_Task to complete:_
Copy each line below containing "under".

_Given data:_
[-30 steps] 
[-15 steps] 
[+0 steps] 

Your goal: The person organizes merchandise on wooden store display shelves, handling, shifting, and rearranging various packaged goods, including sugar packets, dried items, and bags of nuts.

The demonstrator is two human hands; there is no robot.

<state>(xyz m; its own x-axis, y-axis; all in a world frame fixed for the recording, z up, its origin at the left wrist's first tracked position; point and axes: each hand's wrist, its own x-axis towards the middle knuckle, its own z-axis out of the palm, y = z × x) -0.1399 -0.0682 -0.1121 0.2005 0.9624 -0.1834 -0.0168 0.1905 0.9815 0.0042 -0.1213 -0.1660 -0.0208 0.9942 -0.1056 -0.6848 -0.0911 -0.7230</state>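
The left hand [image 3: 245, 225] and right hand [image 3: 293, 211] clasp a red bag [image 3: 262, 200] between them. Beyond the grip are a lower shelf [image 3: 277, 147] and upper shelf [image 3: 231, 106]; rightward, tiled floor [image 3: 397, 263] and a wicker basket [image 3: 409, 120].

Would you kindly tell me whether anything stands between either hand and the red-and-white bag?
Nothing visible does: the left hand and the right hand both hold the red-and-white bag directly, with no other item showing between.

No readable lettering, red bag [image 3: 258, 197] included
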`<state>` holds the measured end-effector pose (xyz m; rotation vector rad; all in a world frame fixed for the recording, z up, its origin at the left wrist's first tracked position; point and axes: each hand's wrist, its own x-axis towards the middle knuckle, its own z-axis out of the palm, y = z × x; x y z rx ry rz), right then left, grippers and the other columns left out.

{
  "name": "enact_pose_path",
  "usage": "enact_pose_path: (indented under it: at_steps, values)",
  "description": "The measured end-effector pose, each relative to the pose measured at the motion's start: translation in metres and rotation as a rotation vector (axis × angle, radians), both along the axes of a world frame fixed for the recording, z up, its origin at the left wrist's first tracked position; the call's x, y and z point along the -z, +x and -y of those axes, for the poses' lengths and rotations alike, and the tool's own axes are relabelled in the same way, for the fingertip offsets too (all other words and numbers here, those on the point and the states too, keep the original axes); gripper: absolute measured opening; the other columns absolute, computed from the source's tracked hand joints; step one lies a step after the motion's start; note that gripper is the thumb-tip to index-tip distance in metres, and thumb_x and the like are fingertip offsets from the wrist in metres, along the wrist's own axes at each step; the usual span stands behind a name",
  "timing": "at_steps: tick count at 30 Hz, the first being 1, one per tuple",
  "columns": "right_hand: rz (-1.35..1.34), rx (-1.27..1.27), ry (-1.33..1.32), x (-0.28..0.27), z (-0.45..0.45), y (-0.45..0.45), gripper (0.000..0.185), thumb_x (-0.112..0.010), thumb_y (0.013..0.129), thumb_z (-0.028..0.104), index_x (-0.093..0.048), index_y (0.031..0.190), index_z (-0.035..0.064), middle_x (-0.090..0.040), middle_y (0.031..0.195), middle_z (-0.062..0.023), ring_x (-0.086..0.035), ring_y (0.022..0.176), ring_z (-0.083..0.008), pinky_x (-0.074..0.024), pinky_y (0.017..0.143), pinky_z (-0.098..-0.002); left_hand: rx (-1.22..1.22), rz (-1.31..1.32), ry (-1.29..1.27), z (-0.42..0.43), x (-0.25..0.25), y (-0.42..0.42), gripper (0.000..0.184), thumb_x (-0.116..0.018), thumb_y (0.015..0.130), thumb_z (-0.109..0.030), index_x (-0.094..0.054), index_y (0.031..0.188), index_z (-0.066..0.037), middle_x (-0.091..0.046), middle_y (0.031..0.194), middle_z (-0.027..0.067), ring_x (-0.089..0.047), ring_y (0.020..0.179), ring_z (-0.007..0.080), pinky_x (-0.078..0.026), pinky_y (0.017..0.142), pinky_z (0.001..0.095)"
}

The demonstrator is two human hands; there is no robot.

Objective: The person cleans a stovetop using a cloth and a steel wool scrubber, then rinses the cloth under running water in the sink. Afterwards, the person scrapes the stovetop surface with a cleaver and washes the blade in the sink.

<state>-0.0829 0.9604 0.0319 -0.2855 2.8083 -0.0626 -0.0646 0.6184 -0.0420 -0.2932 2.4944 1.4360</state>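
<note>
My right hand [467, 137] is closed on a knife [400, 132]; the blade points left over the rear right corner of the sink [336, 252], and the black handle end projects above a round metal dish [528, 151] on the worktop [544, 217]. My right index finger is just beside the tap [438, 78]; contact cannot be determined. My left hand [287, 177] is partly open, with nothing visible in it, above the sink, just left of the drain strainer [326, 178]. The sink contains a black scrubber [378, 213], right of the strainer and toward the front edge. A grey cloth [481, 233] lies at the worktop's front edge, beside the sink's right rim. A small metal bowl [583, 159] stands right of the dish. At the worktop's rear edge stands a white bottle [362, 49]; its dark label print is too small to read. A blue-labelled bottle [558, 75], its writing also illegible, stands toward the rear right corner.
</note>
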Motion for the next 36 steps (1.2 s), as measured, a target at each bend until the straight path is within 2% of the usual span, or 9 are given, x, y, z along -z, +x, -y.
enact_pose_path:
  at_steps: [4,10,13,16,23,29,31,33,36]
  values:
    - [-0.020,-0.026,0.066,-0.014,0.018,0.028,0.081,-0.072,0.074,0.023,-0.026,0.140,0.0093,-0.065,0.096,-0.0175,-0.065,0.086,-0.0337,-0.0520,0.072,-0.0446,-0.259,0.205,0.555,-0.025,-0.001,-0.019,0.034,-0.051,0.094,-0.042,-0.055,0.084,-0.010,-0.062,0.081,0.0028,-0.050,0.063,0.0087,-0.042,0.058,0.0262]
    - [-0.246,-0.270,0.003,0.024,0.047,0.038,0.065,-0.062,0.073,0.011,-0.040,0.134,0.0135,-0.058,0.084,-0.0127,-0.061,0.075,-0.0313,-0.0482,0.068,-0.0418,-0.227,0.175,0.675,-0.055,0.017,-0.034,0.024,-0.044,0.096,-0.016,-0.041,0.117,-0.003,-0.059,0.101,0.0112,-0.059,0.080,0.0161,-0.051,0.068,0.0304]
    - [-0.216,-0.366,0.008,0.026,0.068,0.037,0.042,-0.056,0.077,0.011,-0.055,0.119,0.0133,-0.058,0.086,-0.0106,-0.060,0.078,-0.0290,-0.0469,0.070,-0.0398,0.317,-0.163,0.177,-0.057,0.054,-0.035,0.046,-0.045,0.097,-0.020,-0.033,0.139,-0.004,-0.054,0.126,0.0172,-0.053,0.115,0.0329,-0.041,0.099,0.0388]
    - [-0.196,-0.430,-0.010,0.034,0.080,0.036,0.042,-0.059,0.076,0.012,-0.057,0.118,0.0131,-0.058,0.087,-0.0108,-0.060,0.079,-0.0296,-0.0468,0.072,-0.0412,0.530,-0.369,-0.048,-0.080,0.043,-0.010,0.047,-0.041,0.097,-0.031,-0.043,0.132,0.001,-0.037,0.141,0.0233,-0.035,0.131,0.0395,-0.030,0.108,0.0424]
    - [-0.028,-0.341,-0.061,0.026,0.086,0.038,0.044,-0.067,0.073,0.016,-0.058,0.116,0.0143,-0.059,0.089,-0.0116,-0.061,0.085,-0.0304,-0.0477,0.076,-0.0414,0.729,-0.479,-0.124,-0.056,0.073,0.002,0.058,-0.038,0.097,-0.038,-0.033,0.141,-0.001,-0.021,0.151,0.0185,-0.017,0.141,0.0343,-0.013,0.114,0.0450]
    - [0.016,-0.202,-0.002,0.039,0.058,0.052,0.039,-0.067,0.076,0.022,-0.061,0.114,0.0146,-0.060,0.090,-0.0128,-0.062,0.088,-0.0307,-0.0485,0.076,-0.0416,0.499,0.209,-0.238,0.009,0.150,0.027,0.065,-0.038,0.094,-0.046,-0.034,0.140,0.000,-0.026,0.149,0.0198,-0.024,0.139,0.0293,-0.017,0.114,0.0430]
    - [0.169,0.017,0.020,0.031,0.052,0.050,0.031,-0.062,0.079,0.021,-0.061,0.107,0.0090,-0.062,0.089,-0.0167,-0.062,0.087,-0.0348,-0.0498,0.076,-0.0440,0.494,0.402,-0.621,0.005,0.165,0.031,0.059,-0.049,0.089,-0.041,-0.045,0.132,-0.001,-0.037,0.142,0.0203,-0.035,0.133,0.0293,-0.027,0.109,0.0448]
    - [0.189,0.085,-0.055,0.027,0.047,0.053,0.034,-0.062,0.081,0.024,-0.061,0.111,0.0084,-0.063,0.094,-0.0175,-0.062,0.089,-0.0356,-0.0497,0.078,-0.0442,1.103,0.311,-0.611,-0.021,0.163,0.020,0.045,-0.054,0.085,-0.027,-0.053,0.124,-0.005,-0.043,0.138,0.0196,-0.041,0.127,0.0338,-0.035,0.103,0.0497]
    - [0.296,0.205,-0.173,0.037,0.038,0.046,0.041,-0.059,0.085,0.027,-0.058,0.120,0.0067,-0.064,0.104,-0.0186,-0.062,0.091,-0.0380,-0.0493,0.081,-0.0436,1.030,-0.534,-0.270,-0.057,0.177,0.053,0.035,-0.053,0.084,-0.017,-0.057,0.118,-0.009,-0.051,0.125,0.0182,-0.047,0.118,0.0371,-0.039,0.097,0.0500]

_Task result:_
  "usage": "enact_pose_path: (indented under it: at_steps, values)",
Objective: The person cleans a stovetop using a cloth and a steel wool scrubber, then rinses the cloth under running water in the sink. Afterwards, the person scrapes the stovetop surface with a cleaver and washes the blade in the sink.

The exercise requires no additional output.